Mako Sica, “Land of the Bad” Day 1
The urge to take a road trip has grown every day since landing on U.S. soil. We haven’t had a personal vehicle in two and a half years while we lived in Korea. Now that the situation has changed, the wild lands of America that I haven’t explored seem to be beckoning. We are fortunate that my wife landed a job a few months after our return. I’m still on the hunt for an income, but I just couldn’t get away from this desire to be alone with God in the wild. With my wife’s blessing (she’s a keeper ;-)), I answered this beckoning. I set my tires south and made my way to Badlands National Park in South Dakota.
My radio clock showed a bit past three pm and I was nearing the northeast entrance of the park, but still surrounded by grasslands. “Where are these lands they call bad?” I thought. “I don’t see much that looks wild or intimidating.” I paid fifteen bucks for a seven-day pass and as soon as I passed the ranger station I came upon Big Badlands Overlook. I quickly realized that I had spoken too soon about a lack of wild. I made a sharp left and parked my car to get my first views. Looking back at the ranger station across deep canyons I realized how easily I lose track of the big picture while I’m surrounded by “ordinary” grasslands.

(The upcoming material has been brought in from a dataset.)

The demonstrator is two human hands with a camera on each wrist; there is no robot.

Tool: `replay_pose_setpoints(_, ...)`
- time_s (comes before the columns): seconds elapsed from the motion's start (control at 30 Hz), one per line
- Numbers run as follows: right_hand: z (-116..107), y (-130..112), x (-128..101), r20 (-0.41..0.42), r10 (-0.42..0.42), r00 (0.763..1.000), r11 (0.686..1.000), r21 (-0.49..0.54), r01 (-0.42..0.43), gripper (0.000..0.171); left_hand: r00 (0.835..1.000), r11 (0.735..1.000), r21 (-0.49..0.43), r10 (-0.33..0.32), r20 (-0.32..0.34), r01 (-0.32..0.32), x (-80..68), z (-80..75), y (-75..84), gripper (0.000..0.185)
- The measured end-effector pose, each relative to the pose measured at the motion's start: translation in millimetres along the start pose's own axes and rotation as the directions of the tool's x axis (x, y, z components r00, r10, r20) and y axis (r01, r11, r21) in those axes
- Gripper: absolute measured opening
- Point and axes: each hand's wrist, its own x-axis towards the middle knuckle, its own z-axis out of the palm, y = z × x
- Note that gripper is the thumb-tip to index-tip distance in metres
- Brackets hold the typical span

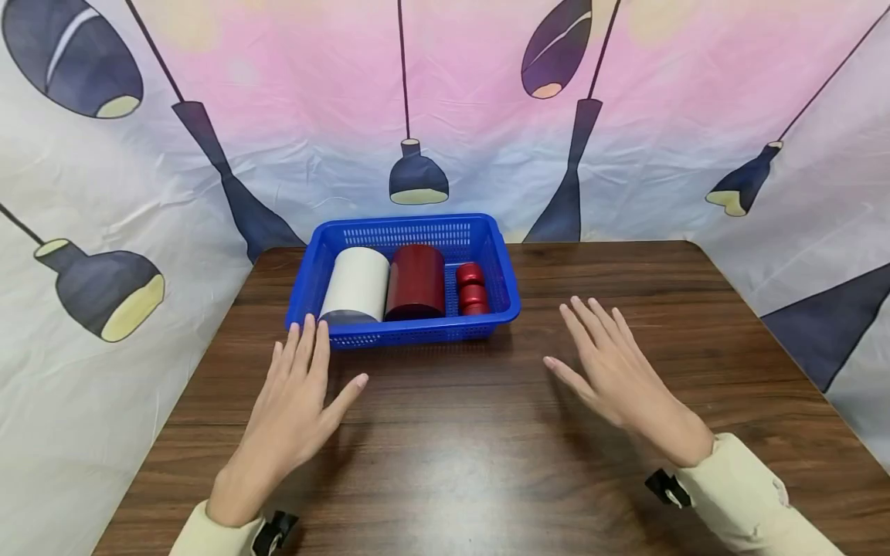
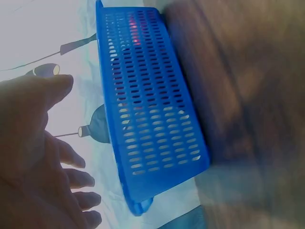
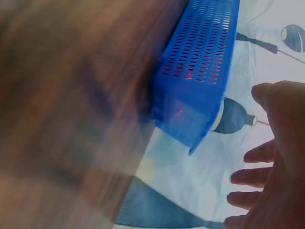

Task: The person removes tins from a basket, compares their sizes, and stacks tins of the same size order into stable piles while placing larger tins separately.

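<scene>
The left hand [image 1: 292, 401] is over the wooden table [image 1: 452, 432] with fingers straight and spread, and the fingertips are just beside the front left corner of the blue basket [image 1: 417, 330]. In the basket lie a white cylinder [image 1: 356, 284], a dark red cylinder [image 1: 416, 282] and two small red pieces [image 1: 472, 289]. The right hand [image 1: 615, 371] is also flat with spread fingers, holding nothing, to the right of the basket and apart from it.

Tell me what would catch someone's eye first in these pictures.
The bright blue basket at the far middle of the dark wooden table, holding a white cylinder, a dark red cylinder and a small red piece. Next, the left hand and right hand, open with spread fingers, before it.
</scene>
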Motion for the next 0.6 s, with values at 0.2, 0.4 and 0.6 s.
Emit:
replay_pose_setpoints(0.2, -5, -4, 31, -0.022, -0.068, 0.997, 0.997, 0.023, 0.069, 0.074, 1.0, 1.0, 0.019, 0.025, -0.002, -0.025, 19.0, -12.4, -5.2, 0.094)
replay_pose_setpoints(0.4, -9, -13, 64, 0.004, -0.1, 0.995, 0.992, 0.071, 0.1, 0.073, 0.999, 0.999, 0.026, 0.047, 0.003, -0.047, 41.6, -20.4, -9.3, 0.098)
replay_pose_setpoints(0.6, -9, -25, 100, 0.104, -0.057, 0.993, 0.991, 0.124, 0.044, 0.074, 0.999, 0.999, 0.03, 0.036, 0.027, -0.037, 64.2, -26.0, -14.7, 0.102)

According to the park guide I stumbled across, the Oglala Lakota Indians called this landscape “Mako Sica,” meaning “Land Bad.” For early locals and travelers, it’s easy to see why this wild landscape is called the Badlands. I can’t imagine trying to cross this place in a wagon without paved roads.

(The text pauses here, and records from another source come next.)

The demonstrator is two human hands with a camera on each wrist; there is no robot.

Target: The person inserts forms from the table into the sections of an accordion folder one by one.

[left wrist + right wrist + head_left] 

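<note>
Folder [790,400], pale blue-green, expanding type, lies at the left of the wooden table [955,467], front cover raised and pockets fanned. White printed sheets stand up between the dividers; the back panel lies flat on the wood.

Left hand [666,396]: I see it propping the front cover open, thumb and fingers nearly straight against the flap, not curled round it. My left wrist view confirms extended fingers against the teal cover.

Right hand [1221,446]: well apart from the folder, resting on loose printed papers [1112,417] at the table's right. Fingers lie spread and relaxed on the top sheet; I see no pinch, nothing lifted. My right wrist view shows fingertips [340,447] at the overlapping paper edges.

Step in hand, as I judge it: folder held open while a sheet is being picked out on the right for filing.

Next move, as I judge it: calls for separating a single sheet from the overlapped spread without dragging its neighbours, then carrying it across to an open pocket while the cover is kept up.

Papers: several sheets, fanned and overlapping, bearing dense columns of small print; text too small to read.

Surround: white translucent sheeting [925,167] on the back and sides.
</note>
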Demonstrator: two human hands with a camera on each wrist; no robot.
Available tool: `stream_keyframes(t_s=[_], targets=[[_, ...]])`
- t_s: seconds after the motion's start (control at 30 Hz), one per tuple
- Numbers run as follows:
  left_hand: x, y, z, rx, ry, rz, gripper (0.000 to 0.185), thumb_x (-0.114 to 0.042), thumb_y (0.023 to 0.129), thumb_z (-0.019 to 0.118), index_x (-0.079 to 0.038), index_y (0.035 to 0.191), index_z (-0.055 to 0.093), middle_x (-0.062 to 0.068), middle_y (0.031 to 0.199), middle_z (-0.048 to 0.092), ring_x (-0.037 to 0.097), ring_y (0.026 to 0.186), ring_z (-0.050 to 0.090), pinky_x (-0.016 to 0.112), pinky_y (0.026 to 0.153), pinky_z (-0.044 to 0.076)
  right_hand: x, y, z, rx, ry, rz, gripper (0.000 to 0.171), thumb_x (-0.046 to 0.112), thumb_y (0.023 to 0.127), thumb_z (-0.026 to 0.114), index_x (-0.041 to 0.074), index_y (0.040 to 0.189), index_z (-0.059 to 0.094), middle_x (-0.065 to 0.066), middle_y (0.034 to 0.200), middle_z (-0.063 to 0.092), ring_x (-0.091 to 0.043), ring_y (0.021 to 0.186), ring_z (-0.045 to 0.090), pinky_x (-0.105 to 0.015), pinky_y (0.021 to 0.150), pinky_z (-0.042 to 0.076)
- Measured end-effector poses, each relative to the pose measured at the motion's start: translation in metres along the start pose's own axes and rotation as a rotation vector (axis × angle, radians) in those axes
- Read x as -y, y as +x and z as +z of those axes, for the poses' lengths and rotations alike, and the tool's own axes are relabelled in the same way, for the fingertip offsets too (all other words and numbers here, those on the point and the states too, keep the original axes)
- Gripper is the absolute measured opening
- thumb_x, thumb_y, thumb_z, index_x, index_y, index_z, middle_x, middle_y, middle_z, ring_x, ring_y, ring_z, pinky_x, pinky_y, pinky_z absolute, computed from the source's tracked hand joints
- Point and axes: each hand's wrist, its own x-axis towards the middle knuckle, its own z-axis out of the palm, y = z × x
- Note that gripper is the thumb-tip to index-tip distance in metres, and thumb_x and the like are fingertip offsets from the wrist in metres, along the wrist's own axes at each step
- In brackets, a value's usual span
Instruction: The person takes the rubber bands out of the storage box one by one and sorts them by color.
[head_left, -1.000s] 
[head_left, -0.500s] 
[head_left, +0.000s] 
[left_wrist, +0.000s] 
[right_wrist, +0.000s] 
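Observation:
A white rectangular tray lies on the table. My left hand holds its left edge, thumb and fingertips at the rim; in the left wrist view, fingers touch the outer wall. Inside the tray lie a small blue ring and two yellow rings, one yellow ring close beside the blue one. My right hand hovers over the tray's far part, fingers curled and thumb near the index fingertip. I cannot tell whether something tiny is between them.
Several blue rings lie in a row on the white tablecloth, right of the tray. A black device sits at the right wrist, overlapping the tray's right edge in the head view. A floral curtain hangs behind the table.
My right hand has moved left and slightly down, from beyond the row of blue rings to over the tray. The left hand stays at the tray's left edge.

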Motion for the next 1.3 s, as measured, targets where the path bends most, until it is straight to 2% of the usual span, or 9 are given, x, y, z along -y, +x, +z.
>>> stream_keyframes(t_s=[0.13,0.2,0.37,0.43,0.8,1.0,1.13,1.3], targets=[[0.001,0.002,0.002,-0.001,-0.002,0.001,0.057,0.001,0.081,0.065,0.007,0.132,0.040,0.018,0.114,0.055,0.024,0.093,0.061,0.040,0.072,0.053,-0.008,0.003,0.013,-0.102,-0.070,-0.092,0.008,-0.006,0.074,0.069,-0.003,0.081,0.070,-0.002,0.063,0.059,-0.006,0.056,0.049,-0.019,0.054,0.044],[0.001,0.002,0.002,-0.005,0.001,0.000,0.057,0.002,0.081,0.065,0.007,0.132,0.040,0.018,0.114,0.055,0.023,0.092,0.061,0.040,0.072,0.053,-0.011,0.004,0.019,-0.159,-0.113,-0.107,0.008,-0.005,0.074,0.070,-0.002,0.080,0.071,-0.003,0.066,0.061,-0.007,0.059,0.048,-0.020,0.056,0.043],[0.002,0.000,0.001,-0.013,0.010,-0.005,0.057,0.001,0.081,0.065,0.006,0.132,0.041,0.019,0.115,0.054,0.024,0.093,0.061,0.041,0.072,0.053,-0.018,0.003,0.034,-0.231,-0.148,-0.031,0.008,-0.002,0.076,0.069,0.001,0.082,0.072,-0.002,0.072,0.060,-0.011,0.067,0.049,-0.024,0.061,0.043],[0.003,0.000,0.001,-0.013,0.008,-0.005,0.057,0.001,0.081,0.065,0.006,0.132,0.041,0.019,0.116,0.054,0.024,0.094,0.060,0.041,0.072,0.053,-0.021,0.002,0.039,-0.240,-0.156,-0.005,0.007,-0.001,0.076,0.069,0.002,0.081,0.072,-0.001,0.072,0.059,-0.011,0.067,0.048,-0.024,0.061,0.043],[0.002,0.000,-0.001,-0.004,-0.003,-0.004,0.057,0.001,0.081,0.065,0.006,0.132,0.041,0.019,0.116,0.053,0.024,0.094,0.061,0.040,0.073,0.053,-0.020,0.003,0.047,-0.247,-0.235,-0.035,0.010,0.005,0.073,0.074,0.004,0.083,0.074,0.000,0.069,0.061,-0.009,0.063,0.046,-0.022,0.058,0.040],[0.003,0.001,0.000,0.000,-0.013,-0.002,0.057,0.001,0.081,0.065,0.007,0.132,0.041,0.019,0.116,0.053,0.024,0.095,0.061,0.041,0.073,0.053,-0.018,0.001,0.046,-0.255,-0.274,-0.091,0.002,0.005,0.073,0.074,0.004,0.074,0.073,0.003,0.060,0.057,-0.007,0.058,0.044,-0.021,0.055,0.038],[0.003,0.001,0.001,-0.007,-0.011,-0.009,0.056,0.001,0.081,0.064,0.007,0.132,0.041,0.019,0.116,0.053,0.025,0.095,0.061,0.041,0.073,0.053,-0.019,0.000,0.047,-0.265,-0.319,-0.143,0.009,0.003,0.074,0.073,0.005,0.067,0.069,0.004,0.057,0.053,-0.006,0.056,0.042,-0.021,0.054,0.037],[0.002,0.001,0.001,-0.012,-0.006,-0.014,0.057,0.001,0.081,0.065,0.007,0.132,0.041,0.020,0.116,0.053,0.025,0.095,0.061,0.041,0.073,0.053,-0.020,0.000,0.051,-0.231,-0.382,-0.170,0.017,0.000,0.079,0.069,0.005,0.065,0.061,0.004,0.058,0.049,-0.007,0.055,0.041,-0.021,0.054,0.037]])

Fortunately for others and myself, there is now a road that goes through what would have been a difficult pass.
I resisted the urge to stop every 100 yards to take a photo. My motel was just outside the park in a small town called Interior (Population: 67), and I needed to check in. A kind older woman greeted me at Badlands Inn. I asked her about the best places to watch the sunrise, then checked into my room. A few minutes later I was ready to spend at least a few hours with the remaining sun light.
“Some 69 million years ago, a great sea covered this area and deposited sediments here, a process that continued as changing land environments replaced the receding sea until it ended 28 million years ago. The erosion that continues to carve the Badlands began only half a million years ago and will stop only when the buttes have worn away.” – National Park Service and Badlands Natural History Association.
Surrounded by towering spires, I imagine myself at the bottom of a deep sea. Both the past and present landscapes leave me in awe. After a long day of driving and dying light, I call it a night, and head to the only restaurant I can find for some dinner. My plan is to go to bed early so I can watch the sunrise. A park ranger informed me that it will break the horizon at 6:19 am tomorrow.